## The task
Copy out all of the data exactly as it appears.

···

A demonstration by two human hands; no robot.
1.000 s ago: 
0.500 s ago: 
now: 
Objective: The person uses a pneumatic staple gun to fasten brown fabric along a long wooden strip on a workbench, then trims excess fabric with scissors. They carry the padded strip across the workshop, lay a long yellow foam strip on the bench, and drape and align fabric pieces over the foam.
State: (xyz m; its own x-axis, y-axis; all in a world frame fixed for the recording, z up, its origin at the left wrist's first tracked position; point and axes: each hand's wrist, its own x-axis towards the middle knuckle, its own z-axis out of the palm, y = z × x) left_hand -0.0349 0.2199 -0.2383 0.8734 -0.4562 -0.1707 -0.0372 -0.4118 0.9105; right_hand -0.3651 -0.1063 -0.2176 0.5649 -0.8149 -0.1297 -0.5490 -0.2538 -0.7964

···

## Task solution
A demonstration by two human hands; no robot.
1.000 s ago: 
0.500 s ago: 
now: 
Objective: The person uses a pneumatic staple gun to fasten brown fabric along a long wooden strip on a workbench, then trims excess fabric with scissors. They carry the padded strip across the workshop, lay a long yellow foam strip on the bench, and drape and align fabric pieces over the foam.
State: (xyz m; its own x-axis, y-axis; all in a world frame fixed for the recording, z up, its origin at the left wrist's first tracked position; point and axes: each hand's wrist, its own x-axis towards the middle knuckle, its own z-axis out of the palm, y = z × x) left_hand -0.0349 0.2199 -0.2383 0.8734 -0.4562 -0.1707 -0.0372 -0.4118 0.9105; right_hand -0.3651 -0.1063 -0.2176 0.5649 -0.8149 -0.1297 -0.5490 -0.2538 -0.7964

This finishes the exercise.